*WORK ORDER*.
I need only the number of lines in this data that contain the string "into".

*THE DATA*.
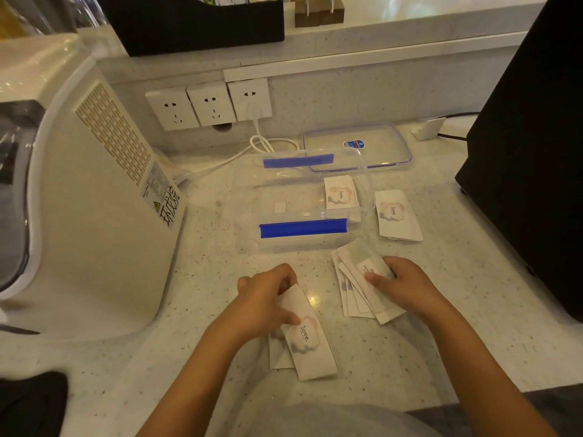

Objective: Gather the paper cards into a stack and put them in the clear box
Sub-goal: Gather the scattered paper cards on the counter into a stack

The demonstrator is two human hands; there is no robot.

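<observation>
L hand point(268, 299), R hand point(408, 287) pinch thin paper cards point(310, 345) (speckled counter point(202, 279)).

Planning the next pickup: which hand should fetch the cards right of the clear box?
Right, probably: the right hand, holding the fanned cards, sits nearer that pile; the left hand grips cards farther left.

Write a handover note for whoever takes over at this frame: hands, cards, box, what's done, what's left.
Left hand pinches the near cards.
Right hand grips the fanned cards.
Clear box is open, with its lid behind it.
Done: a few boxed cards seem to lie inside at the right end.
A loose stack lies just right of the box.
Left: merge the three outside piles, square them and put them in the box.
</observation>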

*WRITTEN RESPONSE*.
2